The ABC test presumes an individual is an employee unless an employer can show that: A) that person is free from direction relating to performance of service; B) That service is either outside the usual course of the business or performed outside of the normal place of business; and C), the individual is routinely engaged in an independently established trade, occupation, profession or business.
Tackling part A, Martini said, “The court is unwilling to find that, by promulgating certain rules to ensure regulatory compliance, Northwestern exercised control and direction sufficient to fail Part A of the ABC test. Were that so, any business operating in a regulated industry would necessarily no longer be able hire workers under an independent contractor relationship unless it was willing to risk regulatory non-compliance.”
He added, “Defendants have also met their burden under Part B under either of the alternative methods of satisfying that prong. As to the course-of-business method, the uncontroverted testimony demonstrates that Northwestern does not ‘sell’ insurance.”

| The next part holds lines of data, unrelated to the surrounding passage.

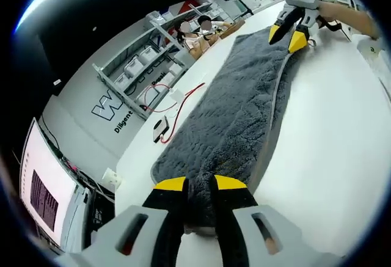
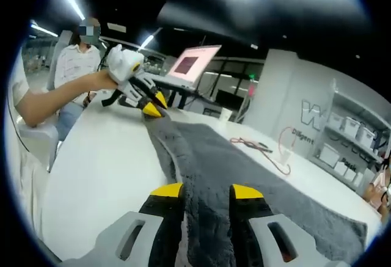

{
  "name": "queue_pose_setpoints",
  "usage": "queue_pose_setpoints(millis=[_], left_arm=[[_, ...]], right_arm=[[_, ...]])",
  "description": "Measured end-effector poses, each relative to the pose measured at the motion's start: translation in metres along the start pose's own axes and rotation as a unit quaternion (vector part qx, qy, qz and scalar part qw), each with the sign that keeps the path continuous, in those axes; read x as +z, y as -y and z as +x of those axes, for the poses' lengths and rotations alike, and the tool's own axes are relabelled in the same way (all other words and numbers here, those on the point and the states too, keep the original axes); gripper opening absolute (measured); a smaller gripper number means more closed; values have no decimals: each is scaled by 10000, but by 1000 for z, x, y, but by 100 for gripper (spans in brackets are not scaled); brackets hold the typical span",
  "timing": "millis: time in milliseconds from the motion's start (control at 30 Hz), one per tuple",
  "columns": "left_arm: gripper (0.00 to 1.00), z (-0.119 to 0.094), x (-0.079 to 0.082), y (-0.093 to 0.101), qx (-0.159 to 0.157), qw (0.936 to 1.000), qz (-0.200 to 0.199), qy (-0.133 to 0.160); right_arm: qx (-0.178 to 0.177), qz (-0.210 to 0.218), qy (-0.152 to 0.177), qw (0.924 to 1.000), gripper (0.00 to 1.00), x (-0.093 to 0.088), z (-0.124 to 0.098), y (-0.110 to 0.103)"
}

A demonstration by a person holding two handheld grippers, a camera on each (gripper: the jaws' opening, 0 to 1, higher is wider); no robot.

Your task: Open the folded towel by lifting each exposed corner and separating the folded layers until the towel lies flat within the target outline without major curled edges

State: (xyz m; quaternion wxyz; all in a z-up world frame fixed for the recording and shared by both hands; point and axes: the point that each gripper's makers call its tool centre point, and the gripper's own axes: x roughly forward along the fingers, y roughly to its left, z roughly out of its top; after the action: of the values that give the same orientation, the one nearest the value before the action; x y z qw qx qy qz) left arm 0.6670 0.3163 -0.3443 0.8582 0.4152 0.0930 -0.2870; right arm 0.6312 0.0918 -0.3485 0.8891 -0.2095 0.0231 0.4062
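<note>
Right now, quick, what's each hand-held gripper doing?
Left hand-held gripper: shut on one end of the dark grey fluffy towel.
Right hand-held gripper: shut on the towel's opposite end.

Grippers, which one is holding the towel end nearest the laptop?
The left gripper, gripping the grey towel near the laptop; the right gripper holds the opposite end.

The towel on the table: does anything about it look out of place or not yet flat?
Yes. The grey towel lies as a long strip on the white table, one long edge folded over with its pale border showing. The left gripper and right gripper hold opposite ends.
</note>
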Motion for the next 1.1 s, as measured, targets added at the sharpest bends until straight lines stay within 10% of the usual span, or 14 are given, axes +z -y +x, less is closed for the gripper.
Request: queue_pose_setpoints(millis=[800,1100], left_arm=[[16,-31,-35,27,-517,9978,248,-345],[13,-41,-40,38,-761,9960,203,-419]], right_arm=[[736,-262,136,9968,14,30,38,-46],[1101,-301,-276,9931,7,13,49,-69]])
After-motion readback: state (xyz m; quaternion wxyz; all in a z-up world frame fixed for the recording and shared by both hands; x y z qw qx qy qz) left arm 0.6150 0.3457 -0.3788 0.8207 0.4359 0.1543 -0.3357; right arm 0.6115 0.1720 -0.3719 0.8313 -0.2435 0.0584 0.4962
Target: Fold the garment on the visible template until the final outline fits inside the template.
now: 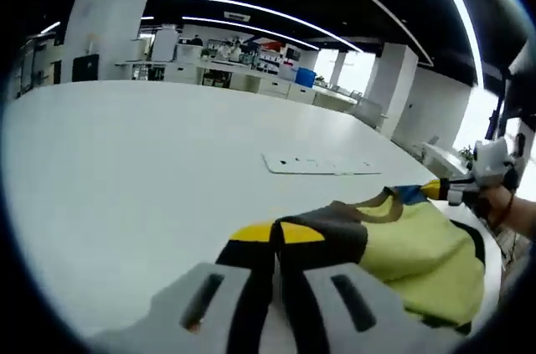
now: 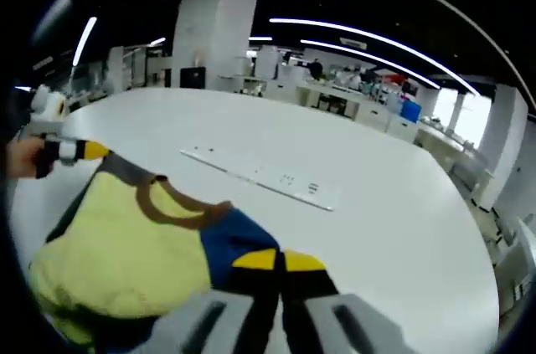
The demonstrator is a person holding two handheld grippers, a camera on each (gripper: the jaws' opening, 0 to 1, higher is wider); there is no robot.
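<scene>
Garment, yellow-green with brown collar, lies bunched at lower right of white counter. Left gripper jaws pinch its grey edge; right gripper jaws pinch its blue sleeve. No legible writing. Flat power strip mid-counter; open-plan office behind.

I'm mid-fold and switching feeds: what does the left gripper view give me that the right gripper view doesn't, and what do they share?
Left gripper view alone: the left gripper, jaws shut on a dark grey part of the yellow-green garment with brown collar, and bright windows far right.

Right gripper view alone: the right gripper, jaws shut on the garment's blue part, with the brown neckline's open curve facing the camera.

Both: the white table, the flat white panel lying on it beyond the garment, the other gripper pinching the far edge, and the office behind.
</scene>
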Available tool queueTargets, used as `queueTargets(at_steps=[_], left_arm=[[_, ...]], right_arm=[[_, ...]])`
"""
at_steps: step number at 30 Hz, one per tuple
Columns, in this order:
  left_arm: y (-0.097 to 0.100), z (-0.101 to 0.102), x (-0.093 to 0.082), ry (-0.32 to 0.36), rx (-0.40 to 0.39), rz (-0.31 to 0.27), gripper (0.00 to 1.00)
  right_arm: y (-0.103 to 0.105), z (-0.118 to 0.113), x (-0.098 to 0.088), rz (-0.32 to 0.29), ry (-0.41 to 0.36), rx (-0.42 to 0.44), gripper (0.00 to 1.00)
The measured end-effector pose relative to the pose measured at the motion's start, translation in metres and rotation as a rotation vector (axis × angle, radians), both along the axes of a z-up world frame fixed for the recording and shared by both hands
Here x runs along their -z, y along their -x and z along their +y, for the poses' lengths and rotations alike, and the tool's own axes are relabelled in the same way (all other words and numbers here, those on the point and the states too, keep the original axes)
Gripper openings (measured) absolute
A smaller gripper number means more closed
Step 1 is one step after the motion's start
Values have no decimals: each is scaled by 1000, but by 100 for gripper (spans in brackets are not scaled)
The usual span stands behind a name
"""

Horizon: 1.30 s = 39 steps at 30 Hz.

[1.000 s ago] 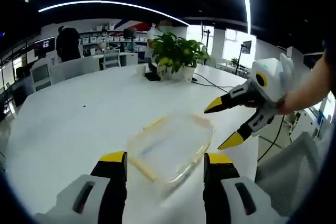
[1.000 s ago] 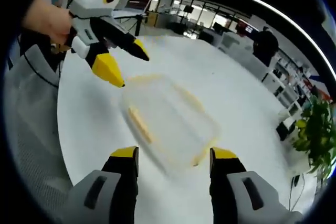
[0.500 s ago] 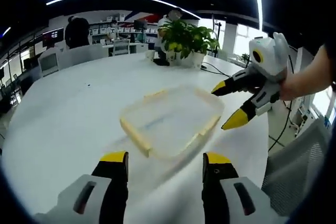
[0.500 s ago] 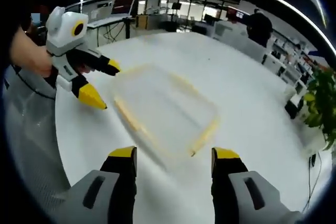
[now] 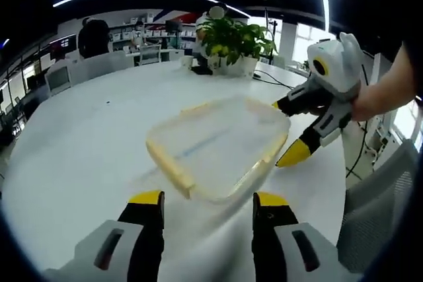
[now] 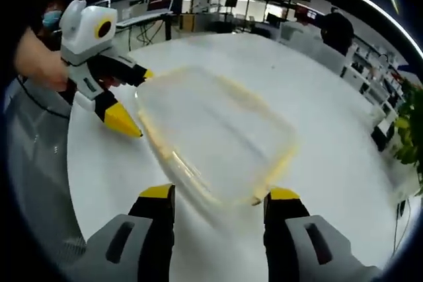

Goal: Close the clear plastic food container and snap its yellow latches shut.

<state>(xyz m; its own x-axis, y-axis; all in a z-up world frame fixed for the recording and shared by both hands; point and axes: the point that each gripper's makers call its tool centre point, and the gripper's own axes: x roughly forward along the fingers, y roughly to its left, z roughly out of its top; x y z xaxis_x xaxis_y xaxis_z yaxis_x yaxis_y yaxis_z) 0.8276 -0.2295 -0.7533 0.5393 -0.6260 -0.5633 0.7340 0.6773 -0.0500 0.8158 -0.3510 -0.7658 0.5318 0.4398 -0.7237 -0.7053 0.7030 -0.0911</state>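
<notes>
1. Lying flat on the white bench (image 5: 73,156), the clear plastic food container (image 5: 215,146) sits with its lid on and yellow latches (image 5: 170,170) along its edges.
2. Seen in the left gripper view, the left claw (image 5: 208,206) hovers just before the container's near corner, jaws spread apart with nothing between them.
3. The right claw (image 5: 291,130) comes in from the right of that view, held by a hand (image 5: 380,94); its jaws are parted at the container's far right edge, but whether they touch it cannot be told.
4. Seen in the right gripper view, the right claw (image 6: 218,203) stands spread wide before the container (image 6: 211,133), and the left claw (image 6: 132,100) shows parted at the container's left edge.
5. A potted plant (image 5: 231,44) stands at the bench's far side.
</notes>
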Motion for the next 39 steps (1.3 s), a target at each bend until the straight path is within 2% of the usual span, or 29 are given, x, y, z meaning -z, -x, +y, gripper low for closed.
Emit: queueTargets(at_steps=[7,9,10,15,20,26,39], left_arm=[[-2,-4,1,-11,17,-19,44],[-2,-7,1,-14,26,-26,42],[-3,-7,1,-31,26,-44,43],[-3,-4,1,-54,27,-60,40],[-4,-1,2,-61,22,-57,39],[-5,12,2,-56,4,-55,39],[-10,53,6,-77,-35,-55,39]], right_arm=[[-4,-1,6,14,23,-5,50],[-5,-1,5,10,23,-9,47],[-5,-1,5,6,33,-15,46],[-5,-1,5,-1,42,-19,44],[-3,1,6,-3,36,2,40],[2,13,7,-10,42,-3,35],[-4,52,7,-15,39,-65,33]])
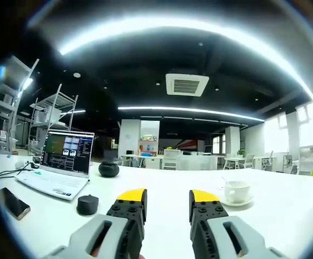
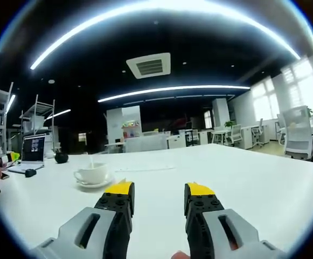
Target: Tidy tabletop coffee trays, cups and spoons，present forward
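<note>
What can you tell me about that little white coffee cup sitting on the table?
The small white ceramic-looking cup stands upright on a matching white round saucer on the white tabletop. A thin handle, probably a spoon, sticks up out of it. Its glossy rounded body looks intact; its contents cannot be seen. Neither tool touches it: it sits ahead of both, well clear.

The left tool (image 1: 167,202) hovers over the white tabletop (image 1: 161,181), jaws apart and empty. A white cup (image 1: 236,190) sits on its saucer (image 1: 237,202) toward the right edge; an open laptop (image 1: 59,164) and a phone (image 1: 15,203) lie at the left edge.
</note>
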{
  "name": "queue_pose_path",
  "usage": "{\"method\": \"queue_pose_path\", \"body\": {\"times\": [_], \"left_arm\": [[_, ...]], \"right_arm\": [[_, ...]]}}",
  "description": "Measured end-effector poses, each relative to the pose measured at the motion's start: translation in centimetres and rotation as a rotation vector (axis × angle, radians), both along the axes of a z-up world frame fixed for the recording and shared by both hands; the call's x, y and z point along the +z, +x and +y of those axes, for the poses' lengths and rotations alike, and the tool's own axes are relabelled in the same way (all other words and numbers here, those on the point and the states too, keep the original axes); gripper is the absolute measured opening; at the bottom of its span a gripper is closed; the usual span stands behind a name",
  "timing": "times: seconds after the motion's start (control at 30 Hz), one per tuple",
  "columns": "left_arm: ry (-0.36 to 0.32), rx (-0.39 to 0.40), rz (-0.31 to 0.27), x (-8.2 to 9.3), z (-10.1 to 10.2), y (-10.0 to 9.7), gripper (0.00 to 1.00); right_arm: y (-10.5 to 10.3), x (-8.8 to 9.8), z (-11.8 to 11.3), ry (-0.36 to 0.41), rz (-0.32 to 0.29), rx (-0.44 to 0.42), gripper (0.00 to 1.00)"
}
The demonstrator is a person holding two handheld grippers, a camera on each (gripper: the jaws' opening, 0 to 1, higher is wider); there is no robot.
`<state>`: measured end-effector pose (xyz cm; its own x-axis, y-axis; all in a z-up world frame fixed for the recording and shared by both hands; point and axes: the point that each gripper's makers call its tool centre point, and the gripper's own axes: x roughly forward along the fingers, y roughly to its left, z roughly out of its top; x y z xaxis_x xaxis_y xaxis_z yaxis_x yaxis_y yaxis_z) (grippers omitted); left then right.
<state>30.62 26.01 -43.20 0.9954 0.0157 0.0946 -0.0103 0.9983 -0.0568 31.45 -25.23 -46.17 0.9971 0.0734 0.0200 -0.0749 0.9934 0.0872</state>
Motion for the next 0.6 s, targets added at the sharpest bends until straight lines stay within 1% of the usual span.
{"method": "queue_pose_path", "body": {"times": [0.6], "left_arm": [[-0.004, 0.0, 0.0, -0.23, 0.17, 0.02, 0.33]], "right_arm": [[0.0, -0.07, 0.38, -0.004, 0.004, 0.005, 0.38]]}}
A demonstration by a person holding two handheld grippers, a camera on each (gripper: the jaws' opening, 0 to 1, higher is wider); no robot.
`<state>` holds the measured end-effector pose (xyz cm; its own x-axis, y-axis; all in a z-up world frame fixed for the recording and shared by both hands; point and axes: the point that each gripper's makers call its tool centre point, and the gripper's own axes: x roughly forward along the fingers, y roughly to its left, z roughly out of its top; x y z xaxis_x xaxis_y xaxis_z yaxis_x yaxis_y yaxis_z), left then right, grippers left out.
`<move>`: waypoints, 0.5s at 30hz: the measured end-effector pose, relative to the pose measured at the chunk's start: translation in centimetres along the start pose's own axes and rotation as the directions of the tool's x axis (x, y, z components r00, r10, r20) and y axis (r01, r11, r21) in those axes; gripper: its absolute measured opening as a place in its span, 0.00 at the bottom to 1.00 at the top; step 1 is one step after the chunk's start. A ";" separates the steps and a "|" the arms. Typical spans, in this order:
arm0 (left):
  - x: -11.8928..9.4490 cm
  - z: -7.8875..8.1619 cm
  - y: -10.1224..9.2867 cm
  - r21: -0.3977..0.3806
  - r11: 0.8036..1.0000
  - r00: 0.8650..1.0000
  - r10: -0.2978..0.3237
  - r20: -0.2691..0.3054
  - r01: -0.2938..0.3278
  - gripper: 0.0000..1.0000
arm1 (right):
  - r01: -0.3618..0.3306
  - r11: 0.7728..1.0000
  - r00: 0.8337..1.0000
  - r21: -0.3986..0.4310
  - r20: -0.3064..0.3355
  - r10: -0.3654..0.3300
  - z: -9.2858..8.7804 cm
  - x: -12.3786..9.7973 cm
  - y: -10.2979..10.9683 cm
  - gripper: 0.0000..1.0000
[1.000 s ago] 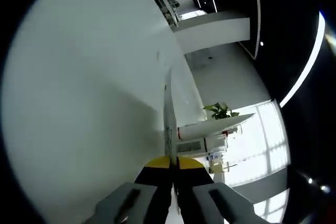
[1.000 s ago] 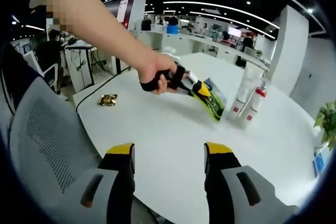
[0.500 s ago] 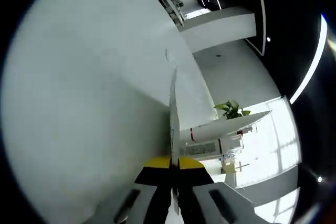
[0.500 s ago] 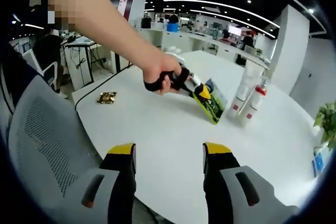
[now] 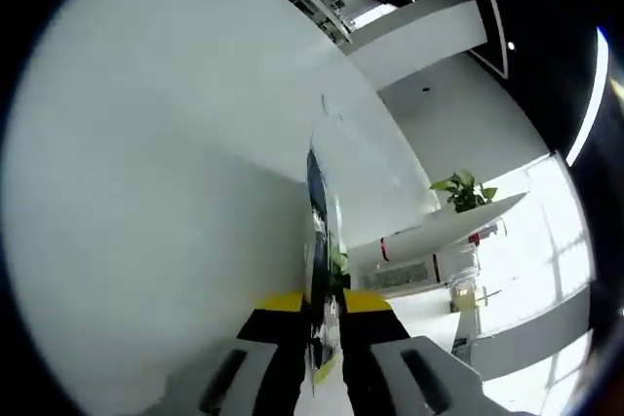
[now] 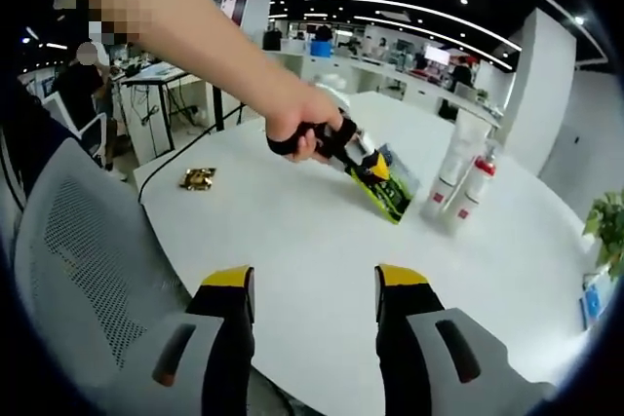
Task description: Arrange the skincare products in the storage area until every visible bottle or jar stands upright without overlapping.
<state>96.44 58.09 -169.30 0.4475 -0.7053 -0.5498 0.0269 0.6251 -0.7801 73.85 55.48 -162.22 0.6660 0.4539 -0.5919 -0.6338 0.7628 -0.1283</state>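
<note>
In the right gripper view a person's hand holds my left gripper [image 6: 375,172], shut on a flat green sachet [image 6: 392,189] whose lower edge nears the white table [image 6: 292,241]. Right of it stand a white tube [image 6: 450,165] and a white bottle with a red cap [image 6: 475,187], both upright. My right gripper [image 6: 314,291] hangs open over the near table edge, nothing between its jaws. In the left gripper view the sachet [image 5: 319,231] shows edge-on between the closed yellow-tipped jaws of the left gripper [image 5: 322,304], with the white tube [image 5: 439,233] and bottle [image 5: 458,262] beyond.
A small gold-wrapped item [image 6: 198,179] lies near the table's left corner. A grey mesh chair back [image 6: 78,260] stands close at the left. A green plant [image 6: 609,226] shows at the right edge. Desks and people fill the office behind.
The left gripper has turned a little with the sachet, so more of the sachet's printed face shows in its view. The right gripper has barely moved.
</note>
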 end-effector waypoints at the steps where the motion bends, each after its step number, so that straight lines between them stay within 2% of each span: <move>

As for part C, Martini said Walfish did not contest Northwestern Mutual’s argument that it met its burden. And even after the termination of Walfish’s association with Northwestern, Fred Walfish Insurance continued “’to exist independently of and apart from the particular service relationship,’” the judge said.
“The undisputed facts demonstrate that plaintiff was free from control and direction in the sale of their insurance products, performed his services outside the normal place and course of defendants’ business, and continued Fred Walfish Insurance after the termination of his association with defendants,” Martini said. “The Court thus finds that Plaintiff was an independent contractor.”